▶ _TASK DIRECTIONS_:
Using the records below, give again exactly the lines from the line that contains "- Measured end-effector" through the line that contains "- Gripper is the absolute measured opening", both ends included, and only those.

▶ _PROVIDED RECORDS_:

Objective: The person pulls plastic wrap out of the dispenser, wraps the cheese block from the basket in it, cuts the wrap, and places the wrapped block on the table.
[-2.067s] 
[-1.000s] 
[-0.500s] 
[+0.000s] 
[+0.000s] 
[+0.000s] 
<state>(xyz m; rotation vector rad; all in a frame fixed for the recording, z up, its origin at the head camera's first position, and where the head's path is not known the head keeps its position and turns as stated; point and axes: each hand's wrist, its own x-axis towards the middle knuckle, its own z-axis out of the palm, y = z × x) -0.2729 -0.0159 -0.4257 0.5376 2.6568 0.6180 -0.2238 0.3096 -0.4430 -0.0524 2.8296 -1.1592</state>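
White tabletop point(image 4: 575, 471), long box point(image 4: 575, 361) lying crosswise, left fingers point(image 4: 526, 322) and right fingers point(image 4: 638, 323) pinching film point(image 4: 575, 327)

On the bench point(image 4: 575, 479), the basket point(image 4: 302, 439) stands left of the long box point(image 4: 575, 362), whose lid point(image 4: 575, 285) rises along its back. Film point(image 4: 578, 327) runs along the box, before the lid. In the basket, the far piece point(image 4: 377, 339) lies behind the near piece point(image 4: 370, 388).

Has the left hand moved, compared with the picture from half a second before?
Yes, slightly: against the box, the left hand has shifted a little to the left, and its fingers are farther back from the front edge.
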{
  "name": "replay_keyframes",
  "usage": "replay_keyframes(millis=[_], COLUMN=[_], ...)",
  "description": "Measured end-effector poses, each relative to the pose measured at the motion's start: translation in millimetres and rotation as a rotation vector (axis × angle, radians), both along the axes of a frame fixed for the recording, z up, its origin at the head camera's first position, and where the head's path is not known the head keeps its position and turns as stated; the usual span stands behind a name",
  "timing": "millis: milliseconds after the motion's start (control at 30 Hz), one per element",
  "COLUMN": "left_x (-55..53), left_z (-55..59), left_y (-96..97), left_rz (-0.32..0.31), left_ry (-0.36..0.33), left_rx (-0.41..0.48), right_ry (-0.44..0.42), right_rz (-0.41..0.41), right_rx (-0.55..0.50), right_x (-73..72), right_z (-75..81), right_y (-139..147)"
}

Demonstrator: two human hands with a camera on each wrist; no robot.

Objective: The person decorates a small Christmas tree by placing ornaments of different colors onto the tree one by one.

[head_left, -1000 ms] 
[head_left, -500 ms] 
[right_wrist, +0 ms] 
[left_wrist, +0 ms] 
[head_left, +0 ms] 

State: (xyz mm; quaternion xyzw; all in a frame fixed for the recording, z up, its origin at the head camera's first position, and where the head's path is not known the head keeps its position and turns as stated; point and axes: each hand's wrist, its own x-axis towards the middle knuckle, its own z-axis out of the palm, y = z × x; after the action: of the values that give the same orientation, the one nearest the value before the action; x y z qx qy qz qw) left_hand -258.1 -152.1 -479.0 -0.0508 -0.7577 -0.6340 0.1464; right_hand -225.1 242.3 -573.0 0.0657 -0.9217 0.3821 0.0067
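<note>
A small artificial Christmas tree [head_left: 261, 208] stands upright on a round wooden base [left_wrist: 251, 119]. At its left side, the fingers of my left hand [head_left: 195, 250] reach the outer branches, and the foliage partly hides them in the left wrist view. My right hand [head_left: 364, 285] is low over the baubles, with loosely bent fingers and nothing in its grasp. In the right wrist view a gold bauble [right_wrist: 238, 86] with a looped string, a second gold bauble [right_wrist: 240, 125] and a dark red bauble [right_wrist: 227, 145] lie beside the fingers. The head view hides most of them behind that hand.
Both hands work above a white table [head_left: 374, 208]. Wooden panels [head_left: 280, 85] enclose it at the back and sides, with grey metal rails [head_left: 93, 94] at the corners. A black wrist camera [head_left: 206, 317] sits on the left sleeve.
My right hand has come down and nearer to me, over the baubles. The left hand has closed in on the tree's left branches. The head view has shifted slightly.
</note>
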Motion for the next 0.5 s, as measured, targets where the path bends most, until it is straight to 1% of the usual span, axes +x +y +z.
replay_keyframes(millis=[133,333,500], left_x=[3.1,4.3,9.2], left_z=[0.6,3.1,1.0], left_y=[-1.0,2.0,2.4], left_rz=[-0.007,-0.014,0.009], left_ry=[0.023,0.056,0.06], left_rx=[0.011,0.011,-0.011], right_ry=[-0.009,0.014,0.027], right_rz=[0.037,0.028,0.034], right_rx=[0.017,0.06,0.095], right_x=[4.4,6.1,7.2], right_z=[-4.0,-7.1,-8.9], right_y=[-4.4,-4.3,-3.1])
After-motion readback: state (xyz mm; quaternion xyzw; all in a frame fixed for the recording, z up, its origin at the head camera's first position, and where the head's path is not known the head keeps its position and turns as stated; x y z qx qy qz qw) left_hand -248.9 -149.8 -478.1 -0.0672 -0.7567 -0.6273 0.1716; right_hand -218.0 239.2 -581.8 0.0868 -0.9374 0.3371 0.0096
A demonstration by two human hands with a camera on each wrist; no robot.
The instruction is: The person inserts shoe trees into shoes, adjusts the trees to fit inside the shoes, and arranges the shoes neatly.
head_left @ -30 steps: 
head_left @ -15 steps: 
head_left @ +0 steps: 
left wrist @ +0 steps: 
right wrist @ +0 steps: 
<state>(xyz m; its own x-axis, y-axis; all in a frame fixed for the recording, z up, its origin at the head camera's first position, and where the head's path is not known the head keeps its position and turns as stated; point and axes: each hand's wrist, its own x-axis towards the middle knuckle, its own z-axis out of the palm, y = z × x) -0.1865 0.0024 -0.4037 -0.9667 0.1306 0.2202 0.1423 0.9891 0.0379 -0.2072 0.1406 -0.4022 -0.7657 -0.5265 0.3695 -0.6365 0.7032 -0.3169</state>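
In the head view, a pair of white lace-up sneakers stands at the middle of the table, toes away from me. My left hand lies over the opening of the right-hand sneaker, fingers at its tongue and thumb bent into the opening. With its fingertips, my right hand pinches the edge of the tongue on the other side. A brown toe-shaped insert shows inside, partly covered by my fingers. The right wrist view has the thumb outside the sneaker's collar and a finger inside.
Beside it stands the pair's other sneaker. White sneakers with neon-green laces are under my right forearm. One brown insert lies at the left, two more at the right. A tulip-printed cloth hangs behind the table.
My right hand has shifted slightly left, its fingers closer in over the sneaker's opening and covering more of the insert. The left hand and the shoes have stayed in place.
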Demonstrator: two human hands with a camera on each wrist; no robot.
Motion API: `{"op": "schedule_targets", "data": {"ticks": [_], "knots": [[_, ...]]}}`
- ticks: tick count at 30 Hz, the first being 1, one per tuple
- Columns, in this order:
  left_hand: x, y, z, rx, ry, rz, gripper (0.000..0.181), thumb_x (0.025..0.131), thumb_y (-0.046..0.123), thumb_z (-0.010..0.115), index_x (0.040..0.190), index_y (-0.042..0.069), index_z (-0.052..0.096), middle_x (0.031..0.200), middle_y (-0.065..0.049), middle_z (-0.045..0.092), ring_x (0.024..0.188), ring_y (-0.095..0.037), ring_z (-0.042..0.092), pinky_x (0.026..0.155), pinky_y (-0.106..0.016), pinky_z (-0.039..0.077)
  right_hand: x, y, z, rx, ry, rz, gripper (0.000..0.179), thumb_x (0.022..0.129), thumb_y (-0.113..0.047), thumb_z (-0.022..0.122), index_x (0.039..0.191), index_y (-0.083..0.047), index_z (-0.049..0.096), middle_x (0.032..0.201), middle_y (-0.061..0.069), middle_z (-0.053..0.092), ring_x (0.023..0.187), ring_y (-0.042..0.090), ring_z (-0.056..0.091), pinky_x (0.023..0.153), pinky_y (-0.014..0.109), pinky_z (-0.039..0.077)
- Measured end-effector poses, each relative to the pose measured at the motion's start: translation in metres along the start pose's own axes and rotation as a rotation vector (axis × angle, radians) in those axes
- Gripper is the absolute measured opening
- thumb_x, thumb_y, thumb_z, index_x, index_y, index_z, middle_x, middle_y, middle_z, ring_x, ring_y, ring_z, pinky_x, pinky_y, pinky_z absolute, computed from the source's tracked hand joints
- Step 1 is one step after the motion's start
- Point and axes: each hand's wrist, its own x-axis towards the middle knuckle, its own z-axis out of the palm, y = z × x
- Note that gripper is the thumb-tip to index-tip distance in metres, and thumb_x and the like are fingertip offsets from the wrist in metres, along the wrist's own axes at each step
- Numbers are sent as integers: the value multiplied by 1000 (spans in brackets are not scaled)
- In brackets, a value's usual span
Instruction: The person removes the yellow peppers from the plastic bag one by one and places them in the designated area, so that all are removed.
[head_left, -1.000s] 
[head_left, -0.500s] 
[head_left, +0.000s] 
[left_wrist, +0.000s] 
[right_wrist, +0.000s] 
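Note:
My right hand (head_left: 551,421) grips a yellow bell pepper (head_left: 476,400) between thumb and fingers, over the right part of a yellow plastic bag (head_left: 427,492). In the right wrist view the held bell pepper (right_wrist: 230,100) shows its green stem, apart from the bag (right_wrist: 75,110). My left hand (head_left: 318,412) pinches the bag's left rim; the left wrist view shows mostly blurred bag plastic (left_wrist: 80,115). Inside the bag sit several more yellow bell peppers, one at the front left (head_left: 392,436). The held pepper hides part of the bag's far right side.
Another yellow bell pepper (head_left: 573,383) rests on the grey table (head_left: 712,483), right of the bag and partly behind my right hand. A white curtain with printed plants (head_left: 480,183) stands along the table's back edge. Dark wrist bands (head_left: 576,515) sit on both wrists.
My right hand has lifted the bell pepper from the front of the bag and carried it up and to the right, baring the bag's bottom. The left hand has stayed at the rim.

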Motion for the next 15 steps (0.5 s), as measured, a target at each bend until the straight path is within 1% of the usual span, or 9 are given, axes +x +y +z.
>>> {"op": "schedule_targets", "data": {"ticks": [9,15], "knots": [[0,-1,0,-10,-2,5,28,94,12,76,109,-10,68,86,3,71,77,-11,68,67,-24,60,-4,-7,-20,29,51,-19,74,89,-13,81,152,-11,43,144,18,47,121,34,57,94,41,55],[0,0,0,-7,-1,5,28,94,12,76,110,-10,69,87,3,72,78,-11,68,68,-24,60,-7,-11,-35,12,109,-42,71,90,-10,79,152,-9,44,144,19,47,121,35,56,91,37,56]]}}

▶ _ANSWER AREA_:
- Measured end-effector poses, each relative to the pose measured at the motion's start: translation in metres along the start pose's own axes and rotation as a rotation vector (axis × angle, radians) in those axes
- Gripper is the absolute measured opening

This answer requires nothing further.